• WHAT YOU WILL DO:
Which of the lines below include "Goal"? Each one should be copied out.
Segment Start: DATASET CONTENT
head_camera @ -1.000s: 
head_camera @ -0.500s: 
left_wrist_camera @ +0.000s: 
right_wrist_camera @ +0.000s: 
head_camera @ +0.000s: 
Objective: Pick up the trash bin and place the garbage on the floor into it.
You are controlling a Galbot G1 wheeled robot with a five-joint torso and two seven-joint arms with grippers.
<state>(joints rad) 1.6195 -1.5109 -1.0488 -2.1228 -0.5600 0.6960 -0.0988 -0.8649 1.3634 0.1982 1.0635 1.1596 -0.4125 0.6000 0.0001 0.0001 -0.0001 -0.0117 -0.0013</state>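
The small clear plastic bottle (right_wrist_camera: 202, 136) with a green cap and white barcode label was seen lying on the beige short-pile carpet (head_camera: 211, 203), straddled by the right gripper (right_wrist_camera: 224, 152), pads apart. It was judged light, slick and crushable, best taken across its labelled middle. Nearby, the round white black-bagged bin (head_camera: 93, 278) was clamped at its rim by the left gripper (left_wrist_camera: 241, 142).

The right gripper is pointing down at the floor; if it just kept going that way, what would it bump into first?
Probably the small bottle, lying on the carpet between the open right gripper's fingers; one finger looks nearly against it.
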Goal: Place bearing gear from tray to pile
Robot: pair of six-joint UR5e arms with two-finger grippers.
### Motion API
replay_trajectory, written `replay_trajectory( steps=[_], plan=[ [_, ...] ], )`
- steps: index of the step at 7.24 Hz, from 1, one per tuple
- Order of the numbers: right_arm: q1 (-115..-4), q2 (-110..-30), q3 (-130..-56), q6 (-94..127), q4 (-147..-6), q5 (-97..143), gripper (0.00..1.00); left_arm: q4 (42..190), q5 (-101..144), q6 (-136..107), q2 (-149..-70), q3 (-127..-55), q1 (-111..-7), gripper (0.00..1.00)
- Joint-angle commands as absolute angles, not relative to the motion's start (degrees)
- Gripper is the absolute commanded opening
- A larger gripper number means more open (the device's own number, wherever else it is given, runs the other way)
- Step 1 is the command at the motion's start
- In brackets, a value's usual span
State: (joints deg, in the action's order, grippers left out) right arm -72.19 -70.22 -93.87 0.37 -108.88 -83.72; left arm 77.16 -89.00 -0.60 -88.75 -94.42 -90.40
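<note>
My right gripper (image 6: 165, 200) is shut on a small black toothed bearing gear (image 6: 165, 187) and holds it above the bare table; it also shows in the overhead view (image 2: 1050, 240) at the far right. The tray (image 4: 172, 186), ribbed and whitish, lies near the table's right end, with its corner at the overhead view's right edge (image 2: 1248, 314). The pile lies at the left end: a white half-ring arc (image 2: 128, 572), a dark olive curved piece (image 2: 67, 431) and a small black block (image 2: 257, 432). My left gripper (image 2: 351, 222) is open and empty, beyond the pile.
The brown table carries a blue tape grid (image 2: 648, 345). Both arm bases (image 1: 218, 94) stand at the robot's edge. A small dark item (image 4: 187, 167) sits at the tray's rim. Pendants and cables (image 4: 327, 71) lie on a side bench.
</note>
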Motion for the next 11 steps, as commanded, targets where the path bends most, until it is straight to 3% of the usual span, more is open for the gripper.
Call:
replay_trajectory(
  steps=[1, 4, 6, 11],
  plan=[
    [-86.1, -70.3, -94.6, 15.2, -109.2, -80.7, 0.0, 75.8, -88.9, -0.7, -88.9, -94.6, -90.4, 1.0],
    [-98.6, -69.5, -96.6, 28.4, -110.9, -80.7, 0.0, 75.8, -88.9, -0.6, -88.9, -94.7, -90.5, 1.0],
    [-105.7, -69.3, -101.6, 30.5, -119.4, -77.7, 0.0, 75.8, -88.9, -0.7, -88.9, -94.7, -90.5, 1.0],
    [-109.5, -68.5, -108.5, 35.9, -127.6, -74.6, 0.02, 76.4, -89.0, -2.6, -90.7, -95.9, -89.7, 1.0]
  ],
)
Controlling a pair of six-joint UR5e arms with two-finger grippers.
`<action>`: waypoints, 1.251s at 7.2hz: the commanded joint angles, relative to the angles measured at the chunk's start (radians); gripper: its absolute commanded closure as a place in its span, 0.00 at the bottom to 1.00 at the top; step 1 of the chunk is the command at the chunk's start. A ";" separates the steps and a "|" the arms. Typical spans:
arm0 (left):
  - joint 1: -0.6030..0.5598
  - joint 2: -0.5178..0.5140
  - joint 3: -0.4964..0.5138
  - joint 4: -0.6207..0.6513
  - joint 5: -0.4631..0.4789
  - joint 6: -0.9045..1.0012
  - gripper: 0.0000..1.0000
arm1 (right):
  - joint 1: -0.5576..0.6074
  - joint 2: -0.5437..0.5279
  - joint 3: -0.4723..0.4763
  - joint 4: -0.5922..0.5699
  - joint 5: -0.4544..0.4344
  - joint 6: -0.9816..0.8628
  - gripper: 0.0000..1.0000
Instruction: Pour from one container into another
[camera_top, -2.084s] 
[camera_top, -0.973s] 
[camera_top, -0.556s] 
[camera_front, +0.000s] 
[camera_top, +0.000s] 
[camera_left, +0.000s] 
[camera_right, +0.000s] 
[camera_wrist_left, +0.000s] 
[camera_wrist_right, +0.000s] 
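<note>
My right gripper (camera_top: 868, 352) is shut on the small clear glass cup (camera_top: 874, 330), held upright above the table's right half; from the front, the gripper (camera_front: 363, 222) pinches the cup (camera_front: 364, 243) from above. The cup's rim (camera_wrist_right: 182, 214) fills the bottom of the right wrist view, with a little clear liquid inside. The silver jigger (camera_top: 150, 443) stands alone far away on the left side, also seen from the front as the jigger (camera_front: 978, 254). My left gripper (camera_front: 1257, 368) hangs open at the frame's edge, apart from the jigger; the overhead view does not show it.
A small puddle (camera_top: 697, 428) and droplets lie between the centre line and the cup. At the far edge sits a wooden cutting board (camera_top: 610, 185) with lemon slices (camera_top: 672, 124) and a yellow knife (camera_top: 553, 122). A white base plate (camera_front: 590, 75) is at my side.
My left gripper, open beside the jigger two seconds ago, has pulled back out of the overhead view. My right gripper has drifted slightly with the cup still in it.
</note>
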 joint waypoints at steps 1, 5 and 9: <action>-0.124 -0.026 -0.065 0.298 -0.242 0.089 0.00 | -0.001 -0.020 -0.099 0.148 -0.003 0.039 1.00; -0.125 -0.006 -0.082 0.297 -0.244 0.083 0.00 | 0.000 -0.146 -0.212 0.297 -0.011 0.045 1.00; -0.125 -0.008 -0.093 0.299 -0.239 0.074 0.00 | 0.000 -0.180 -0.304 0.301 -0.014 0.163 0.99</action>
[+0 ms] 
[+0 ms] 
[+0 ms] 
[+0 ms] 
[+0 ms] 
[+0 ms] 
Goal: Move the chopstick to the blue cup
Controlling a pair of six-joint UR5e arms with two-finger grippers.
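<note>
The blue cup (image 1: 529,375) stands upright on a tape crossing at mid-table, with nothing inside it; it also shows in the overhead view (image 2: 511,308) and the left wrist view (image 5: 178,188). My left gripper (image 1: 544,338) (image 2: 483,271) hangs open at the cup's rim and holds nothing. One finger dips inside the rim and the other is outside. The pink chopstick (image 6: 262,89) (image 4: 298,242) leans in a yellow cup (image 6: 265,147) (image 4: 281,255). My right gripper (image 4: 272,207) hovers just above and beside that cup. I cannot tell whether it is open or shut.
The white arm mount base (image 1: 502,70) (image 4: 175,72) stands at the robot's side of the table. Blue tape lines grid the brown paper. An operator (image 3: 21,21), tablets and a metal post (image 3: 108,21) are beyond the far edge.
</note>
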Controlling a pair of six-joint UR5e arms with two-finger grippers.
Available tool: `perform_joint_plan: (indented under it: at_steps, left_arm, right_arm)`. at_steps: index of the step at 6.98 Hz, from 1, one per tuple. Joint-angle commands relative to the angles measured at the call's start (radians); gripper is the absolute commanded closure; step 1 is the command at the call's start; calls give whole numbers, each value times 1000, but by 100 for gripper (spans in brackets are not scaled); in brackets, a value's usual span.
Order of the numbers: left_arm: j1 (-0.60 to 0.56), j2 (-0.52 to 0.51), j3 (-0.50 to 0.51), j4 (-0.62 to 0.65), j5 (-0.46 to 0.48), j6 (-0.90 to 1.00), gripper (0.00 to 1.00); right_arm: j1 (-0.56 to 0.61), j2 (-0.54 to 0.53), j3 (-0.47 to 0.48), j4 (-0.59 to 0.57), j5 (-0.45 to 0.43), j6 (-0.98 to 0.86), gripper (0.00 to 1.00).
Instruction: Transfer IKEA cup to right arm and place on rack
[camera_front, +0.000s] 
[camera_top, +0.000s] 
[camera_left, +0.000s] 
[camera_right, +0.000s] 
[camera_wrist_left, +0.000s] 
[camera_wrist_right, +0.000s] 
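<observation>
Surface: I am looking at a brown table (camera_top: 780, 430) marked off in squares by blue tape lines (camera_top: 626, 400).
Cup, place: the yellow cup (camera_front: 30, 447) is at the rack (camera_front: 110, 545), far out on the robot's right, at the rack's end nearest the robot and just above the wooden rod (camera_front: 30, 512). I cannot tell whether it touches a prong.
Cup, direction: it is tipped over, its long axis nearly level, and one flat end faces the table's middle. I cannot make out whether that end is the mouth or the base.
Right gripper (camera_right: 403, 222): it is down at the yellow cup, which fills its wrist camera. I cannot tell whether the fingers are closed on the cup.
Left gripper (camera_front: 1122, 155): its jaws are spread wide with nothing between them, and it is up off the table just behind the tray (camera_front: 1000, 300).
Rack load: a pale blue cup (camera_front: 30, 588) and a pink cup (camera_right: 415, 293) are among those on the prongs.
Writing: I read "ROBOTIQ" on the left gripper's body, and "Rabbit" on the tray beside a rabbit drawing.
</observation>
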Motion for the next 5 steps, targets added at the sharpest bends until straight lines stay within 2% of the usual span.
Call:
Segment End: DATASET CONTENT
• RESPONSE AREA:
Goal: Place bearing gear from tray to pile
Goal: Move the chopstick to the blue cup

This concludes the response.